To Seek or Not to Seek Treatment... That is the Question
In the time of the COVID-19 pandemic, physician mental health and treatment is more important to discuss than ever. Physicians are expected to model the behaviors they recommend for their patients such as taking medications as prescribed. Most physicians are unlikely to shy away from taking a statin if indicated. However, although most doctors would recommend an antidepressant to a patient who is depressed or rehabilitation for a patient with alcohol use disorder, doctors are more likely to avoid treatment for these conditions. As leaders in society, physicians are uniquely positioned to help change the stigma surrounding mental health and substance use disorders by seeking treatment. Many doctors who experience mental illness or substance use disorder avoid or delay seeking treatment in part due to the fear of repercussions in licensing.
Multiple state licensing bodies not only ask about current mental health treatment but also ask about prior mental health treatment. There is an implication that physicians are less likely to optimally perform their job if they declare any mental illness, history of certain mental illnesses or substance use treatment. This leads to a more in-depth inquiry regarding their mental status. It is illegal to ask questions about disabilities prior to hiring an employee in most settings. On the other hand, due to concerns regarding patient safety, it is legal to ask if the physician has a condition that impairs their ability to perform their job duties.
However, some states go further and ask hypothetical statements asking if the physician could be impaired rather than if they are impaired. Physicians can also be required to obtain letters from all practitioners that have treated them. The stigma and burden associated with these conditions lead some physicians to avoid mental health treatment. With access to drugs and barriers to mental health treatment, some physicians resort to self-medication. Physicians may get medications, such as narcotics, rather than antidepressants to avoid getting a mental health diagnosis such as depression.
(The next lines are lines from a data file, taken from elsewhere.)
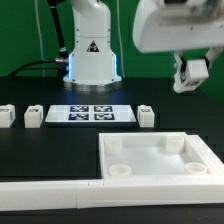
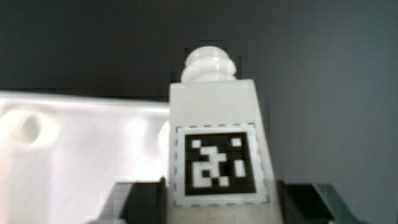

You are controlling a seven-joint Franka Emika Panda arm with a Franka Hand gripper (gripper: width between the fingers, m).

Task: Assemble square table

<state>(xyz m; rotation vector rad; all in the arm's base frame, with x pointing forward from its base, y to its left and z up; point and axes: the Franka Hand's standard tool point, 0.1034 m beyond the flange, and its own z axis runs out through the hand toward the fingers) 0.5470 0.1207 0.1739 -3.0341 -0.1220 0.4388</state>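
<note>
Heads up, your square table top (image 1: 150, 165) runs off the frame edge. It sits camera-side of the marker board (image 1: 92, 113), toward the exterior view's right. Your gripper (image 1: 190, 75) hangs high, right of that board, fingers (image 2: 134, 205) partway closed and pinching the held leg block (image 2: 217, 120). Three loose leg blocks flank the board: two on the left (image 1: 5, 116) (image 1: 33, 116), one on the right (image 1: 147, 116).

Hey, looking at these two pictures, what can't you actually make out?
- Exterior view: the leg between the jaws is too small, and partly covered by them, to read its tag.
- Exterior view: the leftmost leg block is cut off by the picture's left edge.
- Wrist view: the table top is blurred and cut off by the edge.
- Wrist view: the leg's gripped end and most of the jaws run out of the picture.
</note>
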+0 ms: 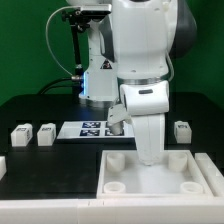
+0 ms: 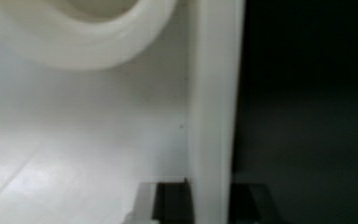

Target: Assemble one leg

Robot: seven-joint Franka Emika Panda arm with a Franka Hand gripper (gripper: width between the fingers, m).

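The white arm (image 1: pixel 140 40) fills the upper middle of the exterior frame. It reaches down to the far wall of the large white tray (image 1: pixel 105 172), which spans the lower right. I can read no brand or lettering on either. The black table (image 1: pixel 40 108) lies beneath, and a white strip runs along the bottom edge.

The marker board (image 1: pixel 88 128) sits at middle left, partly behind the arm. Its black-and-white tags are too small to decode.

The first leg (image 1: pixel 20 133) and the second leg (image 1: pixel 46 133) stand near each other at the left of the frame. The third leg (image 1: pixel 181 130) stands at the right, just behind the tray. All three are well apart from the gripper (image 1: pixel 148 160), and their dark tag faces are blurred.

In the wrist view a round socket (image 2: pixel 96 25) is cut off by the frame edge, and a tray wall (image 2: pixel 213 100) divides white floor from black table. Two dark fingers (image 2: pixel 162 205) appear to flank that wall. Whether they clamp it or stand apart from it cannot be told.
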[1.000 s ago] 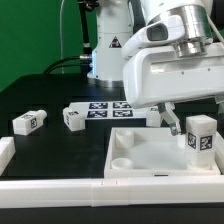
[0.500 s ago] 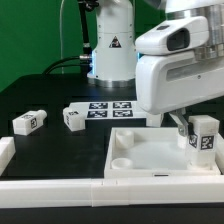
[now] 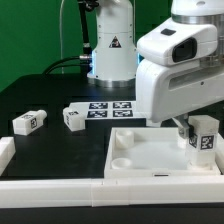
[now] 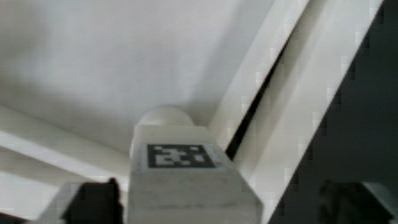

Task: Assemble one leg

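standing upright between jaws, leg [image 3: 204,137], long axis vertical.

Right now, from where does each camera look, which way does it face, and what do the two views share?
Exterior view: stands off the arm, across the black table from the robot's base, facing it; shows the arm and gripper.
Wrist view: sits on the wrist, looking down along the fingers onto the white tabletop.
Shared: the leg in the gripper, with the tabletop beneath it.
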Motion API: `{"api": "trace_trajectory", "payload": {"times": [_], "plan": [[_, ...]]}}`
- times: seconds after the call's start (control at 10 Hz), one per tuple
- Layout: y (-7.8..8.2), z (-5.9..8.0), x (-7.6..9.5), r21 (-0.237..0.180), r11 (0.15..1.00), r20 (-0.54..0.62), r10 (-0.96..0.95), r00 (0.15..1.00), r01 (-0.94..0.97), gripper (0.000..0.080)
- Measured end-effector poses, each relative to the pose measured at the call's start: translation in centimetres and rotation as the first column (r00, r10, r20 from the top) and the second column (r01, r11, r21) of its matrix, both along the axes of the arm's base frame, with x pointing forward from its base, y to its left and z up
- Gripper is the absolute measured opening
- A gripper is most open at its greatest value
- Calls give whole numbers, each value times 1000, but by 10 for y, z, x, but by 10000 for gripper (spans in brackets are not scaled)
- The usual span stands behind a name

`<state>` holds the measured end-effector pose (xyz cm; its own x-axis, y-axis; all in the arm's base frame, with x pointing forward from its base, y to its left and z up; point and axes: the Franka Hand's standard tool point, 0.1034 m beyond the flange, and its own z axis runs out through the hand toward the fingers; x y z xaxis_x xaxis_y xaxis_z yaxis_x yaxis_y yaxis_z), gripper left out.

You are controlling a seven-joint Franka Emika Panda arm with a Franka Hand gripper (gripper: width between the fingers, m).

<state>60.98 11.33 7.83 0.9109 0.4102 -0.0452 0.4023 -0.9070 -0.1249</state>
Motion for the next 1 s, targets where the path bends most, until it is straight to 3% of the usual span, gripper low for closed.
{"api": "trace_trajectory", "payload": {"times": [0.1,0.2,0.3,0.7,0.8,1.0], "plan": [[0,0,0,0,1000,0,0,1000,0,388],[0,0,0,0,1000,0,0,1000,0,388],[0,-1,0,0,1000,-1,0,1000,0,308],[0,-1,0,-4,999,-6,-46,999,46,293],[0,-1,0,-5,989,-8,-145,989,145,293],[1,-3,-3,-3,890,3,-456,890,456,294]]}}
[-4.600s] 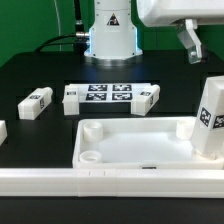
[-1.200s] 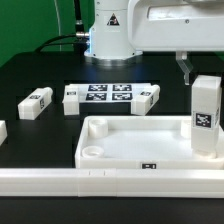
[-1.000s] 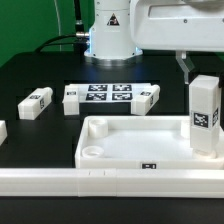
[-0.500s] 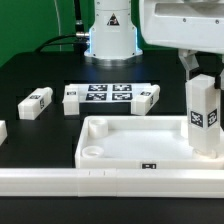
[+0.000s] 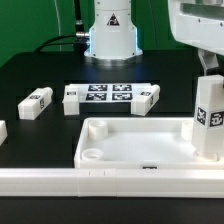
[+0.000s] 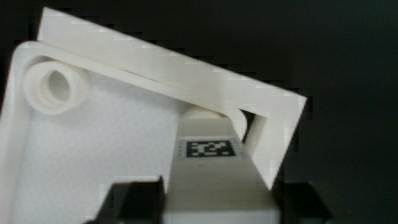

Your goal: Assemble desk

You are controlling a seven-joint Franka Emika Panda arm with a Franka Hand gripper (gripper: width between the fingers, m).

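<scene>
Gripper status: my fingers are clamped on opposite sides of one white leg. The leg stands near upright at the 3 o'clock end of the tabletop, its tag facing the exterior view. I cannot tell whether it sits in a socket. A loose leg lies at 10 o'clock from the tabletop, and the marker board lies at 12 o'clock.

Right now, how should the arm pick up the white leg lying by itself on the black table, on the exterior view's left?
Grip the loose leg around its middle, coming straight down from above, with the jaws across its two long sides. It lies flat, a long narrow block, and nothing touches either long side.
</scene>
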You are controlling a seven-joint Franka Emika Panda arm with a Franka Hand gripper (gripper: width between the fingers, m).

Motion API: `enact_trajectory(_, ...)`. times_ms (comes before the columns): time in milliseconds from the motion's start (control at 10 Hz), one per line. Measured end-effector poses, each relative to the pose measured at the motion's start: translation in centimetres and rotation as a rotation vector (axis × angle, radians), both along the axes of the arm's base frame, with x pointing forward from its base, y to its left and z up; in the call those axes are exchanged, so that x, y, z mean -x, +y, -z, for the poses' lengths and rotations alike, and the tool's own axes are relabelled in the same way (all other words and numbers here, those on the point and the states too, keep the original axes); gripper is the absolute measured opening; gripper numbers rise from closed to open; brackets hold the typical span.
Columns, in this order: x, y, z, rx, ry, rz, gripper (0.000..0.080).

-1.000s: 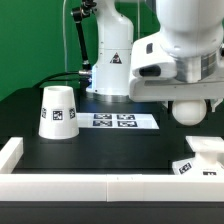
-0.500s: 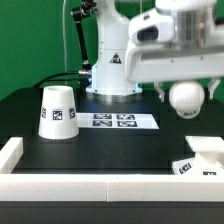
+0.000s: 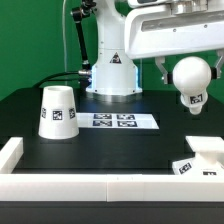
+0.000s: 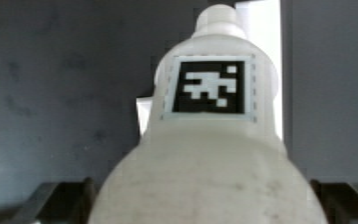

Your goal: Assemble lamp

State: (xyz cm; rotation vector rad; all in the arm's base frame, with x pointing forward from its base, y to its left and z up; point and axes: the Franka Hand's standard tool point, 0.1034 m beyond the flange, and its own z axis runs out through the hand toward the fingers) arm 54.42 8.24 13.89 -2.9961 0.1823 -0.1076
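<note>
The big white robot arm [image 3: 112,60] holds its claw [image 3: 189,66] high over the black table [image 3: 110,150]. The claw is squeezed shut on the bulb [image 3: 192,78]. One dark finger sits on each side of the round ball. The bulb hangs in the air with its neck pointing down, on the exterior view's right. The wrist view shows the bulb [image 4: 202,150] up close, with a square tag on the neck.

I think the step now is taking the bulb to the base. Next, the neck must be lined up right over the middle of the base and brought down slowly and straight. I cannot see the hole in the base from here.

Now the count, biggest first:
- one arm with one claw
- one table
- one marker board [image 3: 125,121], lying flat in the middle
- one shade [image 3: 57,112], standing on the table at the exterior view's left, well apart from the bulb
- one base [image 3: 206,158], low down, below the bulb
- one bulb
</note>
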Motion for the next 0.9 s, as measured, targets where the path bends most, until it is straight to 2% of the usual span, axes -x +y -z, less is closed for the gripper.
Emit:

Depressed physicians are known to make more errors. However, it is likely that a treated physician will provide better care for a longer time than an unmedicated or self-medicated physician.
If questions regarding mental health and substance use treatment are asked, a physician responsible enough to seek treatment should be trusted to limit their patient care if it endangers patient safety. A possible question that would not decrease treatment seeking would be to ask if a physician has been required to enter treatment for substance use or mental illness due to patient safety concerns.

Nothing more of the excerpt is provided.